- ACTION ITEM:
From the line with "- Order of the" through the line with "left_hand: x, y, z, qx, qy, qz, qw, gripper", inclusive, return each line of the data below exactly and leave the rest out.

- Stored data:
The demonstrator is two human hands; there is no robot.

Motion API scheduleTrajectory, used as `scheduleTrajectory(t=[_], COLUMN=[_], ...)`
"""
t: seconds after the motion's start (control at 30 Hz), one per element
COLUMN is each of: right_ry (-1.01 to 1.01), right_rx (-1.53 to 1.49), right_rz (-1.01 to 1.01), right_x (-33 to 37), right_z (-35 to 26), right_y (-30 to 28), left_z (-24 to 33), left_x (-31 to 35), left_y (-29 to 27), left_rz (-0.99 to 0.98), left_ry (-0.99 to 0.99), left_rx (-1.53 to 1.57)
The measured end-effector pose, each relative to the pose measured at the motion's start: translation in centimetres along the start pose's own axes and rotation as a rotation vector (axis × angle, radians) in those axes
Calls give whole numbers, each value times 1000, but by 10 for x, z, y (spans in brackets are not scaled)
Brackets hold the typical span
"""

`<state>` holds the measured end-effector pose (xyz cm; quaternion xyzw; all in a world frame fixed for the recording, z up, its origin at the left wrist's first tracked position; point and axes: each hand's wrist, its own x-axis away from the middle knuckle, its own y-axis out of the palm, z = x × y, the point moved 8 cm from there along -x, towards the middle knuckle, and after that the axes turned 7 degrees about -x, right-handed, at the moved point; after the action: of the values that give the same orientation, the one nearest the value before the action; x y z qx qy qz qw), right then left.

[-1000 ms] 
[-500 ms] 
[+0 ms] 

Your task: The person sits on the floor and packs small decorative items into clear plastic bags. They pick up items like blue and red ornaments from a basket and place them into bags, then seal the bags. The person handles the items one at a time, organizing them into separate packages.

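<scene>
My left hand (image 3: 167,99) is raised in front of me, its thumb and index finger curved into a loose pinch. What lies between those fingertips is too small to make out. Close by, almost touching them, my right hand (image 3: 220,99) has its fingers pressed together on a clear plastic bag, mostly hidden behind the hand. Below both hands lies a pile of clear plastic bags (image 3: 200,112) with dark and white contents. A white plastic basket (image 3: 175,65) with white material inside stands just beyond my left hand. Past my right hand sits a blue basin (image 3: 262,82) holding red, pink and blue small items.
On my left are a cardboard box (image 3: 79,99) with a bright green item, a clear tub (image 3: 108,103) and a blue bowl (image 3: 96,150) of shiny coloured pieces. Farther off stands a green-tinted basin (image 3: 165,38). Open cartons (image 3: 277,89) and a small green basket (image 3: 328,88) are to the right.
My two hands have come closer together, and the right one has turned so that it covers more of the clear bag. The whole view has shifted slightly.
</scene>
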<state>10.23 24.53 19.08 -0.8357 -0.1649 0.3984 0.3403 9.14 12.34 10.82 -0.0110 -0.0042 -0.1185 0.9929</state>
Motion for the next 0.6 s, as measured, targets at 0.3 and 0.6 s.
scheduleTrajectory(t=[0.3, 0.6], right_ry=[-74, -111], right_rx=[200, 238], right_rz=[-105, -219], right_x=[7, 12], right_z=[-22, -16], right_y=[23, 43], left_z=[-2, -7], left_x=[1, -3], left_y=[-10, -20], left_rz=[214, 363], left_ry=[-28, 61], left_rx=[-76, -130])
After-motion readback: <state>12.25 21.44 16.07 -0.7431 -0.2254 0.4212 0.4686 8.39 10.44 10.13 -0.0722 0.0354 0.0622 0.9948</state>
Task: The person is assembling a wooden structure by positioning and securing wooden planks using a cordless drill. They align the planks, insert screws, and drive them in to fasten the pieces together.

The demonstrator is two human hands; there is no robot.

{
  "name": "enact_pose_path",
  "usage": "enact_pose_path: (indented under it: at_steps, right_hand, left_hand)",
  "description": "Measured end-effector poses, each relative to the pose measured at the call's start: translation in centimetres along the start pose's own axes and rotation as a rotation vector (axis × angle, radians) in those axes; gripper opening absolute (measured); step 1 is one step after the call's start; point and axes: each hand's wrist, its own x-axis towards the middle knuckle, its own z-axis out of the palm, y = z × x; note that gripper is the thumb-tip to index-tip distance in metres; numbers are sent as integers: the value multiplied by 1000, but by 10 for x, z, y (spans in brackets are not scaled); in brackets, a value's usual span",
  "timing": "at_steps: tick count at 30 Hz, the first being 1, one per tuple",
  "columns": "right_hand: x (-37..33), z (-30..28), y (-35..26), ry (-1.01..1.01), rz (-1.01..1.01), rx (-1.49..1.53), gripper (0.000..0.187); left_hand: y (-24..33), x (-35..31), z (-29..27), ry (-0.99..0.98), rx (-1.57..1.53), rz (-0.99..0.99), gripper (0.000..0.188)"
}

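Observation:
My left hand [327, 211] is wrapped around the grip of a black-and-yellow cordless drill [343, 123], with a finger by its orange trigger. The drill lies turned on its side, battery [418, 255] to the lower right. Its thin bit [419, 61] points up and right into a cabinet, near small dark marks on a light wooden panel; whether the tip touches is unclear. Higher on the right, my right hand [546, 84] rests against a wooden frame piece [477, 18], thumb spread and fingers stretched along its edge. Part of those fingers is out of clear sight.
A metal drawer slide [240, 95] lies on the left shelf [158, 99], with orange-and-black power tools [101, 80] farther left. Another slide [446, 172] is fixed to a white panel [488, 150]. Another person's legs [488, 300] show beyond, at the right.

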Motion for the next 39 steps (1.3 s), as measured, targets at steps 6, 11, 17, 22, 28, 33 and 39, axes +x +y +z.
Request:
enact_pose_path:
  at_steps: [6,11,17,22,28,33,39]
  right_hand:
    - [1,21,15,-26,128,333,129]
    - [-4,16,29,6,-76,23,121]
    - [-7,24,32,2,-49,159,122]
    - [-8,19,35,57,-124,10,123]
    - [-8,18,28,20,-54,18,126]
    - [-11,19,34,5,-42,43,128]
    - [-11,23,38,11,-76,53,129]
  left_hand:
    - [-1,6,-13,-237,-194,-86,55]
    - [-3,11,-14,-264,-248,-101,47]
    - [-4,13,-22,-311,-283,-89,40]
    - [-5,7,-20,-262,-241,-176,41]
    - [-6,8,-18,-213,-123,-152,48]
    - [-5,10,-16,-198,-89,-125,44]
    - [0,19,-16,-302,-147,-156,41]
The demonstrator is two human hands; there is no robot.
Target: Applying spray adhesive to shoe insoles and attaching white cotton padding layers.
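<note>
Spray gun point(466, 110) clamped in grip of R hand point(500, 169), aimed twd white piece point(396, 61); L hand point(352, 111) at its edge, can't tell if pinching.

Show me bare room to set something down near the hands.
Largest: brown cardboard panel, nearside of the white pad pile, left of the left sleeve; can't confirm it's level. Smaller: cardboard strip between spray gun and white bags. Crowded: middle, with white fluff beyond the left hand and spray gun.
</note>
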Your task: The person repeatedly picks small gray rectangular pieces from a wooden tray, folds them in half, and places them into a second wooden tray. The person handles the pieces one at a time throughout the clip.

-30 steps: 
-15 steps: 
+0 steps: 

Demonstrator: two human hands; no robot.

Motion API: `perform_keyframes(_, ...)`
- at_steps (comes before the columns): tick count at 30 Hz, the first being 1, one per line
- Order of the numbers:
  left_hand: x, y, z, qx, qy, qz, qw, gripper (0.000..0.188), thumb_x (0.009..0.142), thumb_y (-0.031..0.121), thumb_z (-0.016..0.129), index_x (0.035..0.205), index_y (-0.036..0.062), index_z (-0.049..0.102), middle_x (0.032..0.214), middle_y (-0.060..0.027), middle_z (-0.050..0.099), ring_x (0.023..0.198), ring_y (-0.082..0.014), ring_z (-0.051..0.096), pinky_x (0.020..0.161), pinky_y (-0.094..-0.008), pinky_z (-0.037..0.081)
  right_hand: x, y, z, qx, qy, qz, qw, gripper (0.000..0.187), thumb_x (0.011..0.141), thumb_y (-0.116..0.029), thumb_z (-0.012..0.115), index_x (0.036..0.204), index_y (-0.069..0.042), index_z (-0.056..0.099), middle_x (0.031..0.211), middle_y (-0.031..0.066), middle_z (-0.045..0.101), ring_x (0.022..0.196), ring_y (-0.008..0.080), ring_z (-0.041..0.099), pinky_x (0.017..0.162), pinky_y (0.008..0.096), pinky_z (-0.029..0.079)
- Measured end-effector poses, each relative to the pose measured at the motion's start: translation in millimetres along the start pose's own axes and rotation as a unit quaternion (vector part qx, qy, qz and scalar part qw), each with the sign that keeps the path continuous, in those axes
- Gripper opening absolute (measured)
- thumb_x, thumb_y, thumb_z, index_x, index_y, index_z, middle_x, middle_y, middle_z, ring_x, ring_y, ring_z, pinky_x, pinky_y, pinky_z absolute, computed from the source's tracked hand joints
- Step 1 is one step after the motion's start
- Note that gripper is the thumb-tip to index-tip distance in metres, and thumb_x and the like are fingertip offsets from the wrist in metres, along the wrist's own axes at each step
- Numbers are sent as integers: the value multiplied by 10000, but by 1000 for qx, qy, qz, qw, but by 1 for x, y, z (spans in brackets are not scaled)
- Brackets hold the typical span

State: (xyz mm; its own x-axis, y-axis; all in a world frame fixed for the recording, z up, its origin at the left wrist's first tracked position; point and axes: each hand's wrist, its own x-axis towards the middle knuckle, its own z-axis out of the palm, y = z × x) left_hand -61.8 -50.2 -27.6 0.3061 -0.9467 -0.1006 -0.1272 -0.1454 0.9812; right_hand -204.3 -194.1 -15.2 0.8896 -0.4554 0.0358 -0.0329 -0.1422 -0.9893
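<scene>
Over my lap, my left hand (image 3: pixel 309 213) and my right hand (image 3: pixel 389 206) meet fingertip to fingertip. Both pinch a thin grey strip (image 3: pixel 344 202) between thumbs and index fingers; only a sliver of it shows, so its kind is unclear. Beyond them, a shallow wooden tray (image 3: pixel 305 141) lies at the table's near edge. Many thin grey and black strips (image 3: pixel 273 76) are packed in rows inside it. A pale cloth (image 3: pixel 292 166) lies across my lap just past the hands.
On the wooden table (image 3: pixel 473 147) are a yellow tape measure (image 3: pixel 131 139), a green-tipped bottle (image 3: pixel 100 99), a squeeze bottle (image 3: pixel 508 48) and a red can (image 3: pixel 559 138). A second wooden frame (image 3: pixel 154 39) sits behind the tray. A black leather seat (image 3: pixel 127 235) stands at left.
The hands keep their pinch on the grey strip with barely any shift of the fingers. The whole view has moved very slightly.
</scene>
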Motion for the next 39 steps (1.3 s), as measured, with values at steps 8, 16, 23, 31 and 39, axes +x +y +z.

- EXERCISE ANSWER:
- Order of the numbers:
  left_hand: x, y, z, qx, qy, qz, qw, gripper (0.000..0.188), thumb_x (0.009..0.142), thumb_y (-0.031..0.121), thumb_z (-0.016..0.129), index_x (0.035..0.205), index_y (-0.036..0.062), index_z (-0.049..0.102), middle_x (0.032..0.214), middle_y (-0.060..0.027), middle_z (-0.050..0.099), ring_x (0.023..0.198), ring_y (-0.082..0.014), ring_z (-0.051..0.096), pinky_x (0.020..0.161), pinky_y (-0.094..-0.008), pinky_z (-0.037..0.081)

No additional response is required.